The Institute for Democracy and Economic Affairs (IDEAS), in a new policy paper released on Thursday, took issue with Malaysia’s “one-size-fits-all” 1BestariNet and ICT in Education Policy.
“The low levels of ICT usage in Malaysian classrooms is due to unreliable network connectivity, lack of trained teachers and a lack of decision making in the ICT policies and infrastructure implemented in schools by the school management,” said the Paper.
Entitled “ICT in Classroom Learning – Exploring the Discrepancies Between Ideal Conditions and Current Malaysian Policy”, author Jenny Gryzelius examines the ICT in education policy in Malaysia and its current implementation.
Jenny Gryzelius is a freelance education researcher, with a Masters in Social Policy Analysis from Catholic University Leuven, Belgium. She was formerly Senior Researcher at IDEAS.
Her paper acknowledges that whilst the Ministry of Education (MoE) has a holistic approach and emphasises the importance of teachers, all their good intentions are wasted due to implementation shortcomings. “Implementation lessons learned from the Smart School Initiatives have been ignored when pushing forward the 1BestariNet programme.”
This paper “seeks to provide constructive criticism, aimed at improving ICT services in education and how ICT is integrated into Malaysian classrooms”.
The highly centralised approach taken by the MoE is a blanket, one-size-fits-all policy that does not work, the Report reiterated.
The writer recommends that a decentralised approach, as taken by the New Zealand Ministry of Education, would serve the MoE well. “In New Zealand, each school leader is empowered, through guidelines provided by the government, to conduct a needs assessment for their respective schools to understand how best to integrate ICT into their schools.”
The paper also looks at the pivotal role ICT plays in classrooms to create more engaging lessons and have students learn at their own individual pace.
Additionally, two interviews with a teacher in a semi-urban school and an ICT teacher trainer showed that a lack of stable connectivity and teacher training in the appropriate use of ICT for lessons were the two key reasons for low ICT usage in classrooms.
Commenting on the release of the paper, IDEAS chief operations officer Tricia Yeoh said: “Like many other policies, the ICT in Education policy has fallen victim to the government’s numbers game.
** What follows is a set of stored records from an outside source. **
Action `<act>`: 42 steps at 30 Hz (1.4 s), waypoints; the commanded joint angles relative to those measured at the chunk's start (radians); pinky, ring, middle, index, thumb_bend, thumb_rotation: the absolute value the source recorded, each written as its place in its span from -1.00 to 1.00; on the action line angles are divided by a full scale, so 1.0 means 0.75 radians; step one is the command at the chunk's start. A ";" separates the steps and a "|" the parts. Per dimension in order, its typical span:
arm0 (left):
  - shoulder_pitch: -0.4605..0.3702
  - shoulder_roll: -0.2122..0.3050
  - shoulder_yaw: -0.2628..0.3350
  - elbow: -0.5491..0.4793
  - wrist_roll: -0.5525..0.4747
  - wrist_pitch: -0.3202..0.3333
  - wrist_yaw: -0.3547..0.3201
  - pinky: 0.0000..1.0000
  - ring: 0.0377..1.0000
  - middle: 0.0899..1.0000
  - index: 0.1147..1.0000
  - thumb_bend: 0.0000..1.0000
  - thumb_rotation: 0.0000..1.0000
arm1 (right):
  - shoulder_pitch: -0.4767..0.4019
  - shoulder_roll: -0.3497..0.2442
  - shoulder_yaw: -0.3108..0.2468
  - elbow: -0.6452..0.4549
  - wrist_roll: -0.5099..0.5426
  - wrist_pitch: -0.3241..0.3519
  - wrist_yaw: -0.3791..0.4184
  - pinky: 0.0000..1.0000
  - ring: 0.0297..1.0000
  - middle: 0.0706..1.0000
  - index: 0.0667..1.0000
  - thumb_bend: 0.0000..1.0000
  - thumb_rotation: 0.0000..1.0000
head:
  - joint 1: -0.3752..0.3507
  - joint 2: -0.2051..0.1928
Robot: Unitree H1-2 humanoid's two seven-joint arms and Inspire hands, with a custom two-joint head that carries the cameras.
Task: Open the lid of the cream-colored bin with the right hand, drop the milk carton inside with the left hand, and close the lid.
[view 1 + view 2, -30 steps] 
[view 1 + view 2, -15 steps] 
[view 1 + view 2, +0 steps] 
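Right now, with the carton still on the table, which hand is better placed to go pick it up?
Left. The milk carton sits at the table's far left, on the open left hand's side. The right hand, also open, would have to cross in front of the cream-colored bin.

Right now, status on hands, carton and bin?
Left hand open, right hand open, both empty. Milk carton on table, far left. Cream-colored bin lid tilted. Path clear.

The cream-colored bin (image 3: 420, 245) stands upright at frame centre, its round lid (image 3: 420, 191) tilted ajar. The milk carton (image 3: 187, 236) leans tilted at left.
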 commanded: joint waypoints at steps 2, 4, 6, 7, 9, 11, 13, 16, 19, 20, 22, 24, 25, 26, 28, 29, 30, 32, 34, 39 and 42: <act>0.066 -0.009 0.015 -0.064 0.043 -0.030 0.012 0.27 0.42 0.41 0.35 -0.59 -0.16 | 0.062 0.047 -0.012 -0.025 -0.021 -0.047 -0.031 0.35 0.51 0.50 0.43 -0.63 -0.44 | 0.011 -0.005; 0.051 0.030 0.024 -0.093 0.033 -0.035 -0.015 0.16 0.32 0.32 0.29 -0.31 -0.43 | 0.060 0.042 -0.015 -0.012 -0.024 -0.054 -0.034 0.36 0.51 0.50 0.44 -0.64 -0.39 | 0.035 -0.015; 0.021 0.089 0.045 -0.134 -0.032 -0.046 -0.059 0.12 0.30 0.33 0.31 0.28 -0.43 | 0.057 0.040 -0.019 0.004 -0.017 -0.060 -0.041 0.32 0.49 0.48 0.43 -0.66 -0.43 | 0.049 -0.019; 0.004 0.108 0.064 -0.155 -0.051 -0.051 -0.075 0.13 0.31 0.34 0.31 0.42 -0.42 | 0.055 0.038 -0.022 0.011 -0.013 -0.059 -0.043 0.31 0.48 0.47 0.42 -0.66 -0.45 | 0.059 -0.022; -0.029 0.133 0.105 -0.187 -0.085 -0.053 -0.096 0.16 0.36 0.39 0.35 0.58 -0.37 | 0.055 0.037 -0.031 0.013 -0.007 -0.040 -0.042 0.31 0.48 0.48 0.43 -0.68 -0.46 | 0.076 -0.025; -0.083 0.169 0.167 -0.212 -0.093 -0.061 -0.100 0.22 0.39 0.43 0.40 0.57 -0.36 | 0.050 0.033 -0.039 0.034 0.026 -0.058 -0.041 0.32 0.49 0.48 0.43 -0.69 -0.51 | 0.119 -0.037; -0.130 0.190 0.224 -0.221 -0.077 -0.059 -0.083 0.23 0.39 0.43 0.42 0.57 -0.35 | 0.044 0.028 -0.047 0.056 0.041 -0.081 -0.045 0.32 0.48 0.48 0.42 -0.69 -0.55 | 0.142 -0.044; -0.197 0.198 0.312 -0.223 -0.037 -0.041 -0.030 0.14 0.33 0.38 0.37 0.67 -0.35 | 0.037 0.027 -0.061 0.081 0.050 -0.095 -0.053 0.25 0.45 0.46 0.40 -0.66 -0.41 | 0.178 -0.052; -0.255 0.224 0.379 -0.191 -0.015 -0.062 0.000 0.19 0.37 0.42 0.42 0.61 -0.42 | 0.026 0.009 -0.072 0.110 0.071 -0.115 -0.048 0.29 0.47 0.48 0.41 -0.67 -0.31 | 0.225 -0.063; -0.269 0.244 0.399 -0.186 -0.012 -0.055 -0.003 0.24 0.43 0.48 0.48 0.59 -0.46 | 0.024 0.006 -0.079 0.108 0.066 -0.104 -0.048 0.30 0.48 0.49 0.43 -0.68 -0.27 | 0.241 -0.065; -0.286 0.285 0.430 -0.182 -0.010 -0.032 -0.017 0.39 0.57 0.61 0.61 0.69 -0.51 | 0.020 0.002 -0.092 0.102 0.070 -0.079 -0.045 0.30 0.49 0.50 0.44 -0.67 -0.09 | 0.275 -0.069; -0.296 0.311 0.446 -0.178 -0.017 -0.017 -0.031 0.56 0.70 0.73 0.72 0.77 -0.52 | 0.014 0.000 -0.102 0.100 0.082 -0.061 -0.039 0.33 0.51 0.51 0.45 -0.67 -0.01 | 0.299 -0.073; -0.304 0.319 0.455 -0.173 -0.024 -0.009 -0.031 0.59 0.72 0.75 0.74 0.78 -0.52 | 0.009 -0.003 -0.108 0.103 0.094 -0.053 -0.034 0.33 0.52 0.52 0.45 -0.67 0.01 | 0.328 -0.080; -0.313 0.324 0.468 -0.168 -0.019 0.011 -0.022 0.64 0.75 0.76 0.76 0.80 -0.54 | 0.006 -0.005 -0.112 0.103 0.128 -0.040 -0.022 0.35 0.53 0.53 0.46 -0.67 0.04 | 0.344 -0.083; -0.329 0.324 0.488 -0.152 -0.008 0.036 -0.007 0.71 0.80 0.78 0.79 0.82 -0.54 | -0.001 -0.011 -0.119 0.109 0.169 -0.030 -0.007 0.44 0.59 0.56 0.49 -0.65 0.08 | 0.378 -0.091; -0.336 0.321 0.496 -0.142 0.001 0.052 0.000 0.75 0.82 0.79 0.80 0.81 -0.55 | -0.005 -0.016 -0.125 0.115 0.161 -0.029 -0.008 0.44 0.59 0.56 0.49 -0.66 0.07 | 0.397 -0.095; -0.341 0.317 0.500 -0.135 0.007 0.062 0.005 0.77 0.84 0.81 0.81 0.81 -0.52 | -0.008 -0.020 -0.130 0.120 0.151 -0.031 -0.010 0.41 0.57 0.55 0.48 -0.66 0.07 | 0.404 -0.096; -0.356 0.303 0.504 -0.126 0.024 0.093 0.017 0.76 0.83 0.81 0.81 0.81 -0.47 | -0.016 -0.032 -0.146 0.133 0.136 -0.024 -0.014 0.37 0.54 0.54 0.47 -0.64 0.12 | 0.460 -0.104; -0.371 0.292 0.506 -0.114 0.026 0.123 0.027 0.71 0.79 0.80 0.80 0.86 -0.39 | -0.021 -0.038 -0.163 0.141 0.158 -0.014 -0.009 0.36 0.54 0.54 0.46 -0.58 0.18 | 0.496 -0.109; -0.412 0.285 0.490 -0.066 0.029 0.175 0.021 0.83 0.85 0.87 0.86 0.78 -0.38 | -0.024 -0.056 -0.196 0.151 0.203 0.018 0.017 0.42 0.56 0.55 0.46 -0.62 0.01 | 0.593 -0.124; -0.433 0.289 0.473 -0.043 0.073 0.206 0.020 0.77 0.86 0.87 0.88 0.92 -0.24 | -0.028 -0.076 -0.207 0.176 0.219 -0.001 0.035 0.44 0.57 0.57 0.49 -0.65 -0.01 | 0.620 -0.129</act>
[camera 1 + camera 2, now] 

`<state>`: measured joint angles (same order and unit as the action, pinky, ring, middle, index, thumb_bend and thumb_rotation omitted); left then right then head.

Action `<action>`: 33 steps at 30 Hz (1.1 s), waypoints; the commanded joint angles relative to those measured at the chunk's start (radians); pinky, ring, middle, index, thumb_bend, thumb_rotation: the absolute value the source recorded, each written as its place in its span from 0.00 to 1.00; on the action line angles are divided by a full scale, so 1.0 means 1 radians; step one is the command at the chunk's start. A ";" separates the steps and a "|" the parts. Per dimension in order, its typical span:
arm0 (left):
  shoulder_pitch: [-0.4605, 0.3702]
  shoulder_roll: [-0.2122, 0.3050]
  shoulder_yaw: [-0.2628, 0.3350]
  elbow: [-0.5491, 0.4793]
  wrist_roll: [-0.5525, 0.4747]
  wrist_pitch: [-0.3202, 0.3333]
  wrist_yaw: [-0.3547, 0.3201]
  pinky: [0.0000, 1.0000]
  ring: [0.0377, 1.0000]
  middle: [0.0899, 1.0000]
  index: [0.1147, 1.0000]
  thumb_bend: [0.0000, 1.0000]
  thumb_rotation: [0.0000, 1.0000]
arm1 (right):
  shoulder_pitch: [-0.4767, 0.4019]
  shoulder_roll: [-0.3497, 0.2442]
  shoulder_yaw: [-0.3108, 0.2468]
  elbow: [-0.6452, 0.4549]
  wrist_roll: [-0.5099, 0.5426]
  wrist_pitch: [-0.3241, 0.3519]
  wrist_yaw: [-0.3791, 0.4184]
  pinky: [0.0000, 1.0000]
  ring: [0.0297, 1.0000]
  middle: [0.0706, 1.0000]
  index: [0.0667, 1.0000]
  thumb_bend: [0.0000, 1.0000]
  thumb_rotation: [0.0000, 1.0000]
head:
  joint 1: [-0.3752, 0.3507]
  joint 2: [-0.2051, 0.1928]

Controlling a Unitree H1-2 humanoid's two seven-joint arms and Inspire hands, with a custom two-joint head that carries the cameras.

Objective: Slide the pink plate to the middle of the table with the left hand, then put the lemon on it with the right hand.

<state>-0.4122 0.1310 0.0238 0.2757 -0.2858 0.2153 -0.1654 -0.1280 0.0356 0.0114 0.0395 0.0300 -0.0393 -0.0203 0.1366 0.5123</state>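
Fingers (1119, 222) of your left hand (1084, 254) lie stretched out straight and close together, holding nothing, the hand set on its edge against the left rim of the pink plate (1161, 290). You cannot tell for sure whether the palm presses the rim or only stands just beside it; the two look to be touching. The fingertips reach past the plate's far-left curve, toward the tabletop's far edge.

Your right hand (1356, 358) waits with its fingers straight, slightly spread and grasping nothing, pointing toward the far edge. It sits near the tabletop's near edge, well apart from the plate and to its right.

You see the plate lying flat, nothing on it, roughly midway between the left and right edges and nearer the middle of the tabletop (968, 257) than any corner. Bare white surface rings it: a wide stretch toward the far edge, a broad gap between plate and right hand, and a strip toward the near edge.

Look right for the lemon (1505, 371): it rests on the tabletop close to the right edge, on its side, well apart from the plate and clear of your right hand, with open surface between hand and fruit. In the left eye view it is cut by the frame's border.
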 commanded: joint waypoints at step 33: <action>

All government schools have been fitted with 4G connections, Chromelabs, and in some cases telecommunications towers, but it seems like priority is not being given to adequate connectivity and whether or not teachers are actually using the equipment. It is worrying that we have such low ICT usage in classrooms.”
“As this week is UNESCO’s Mobile Learning week, it seems the right time to ask the Ministry of Education why.”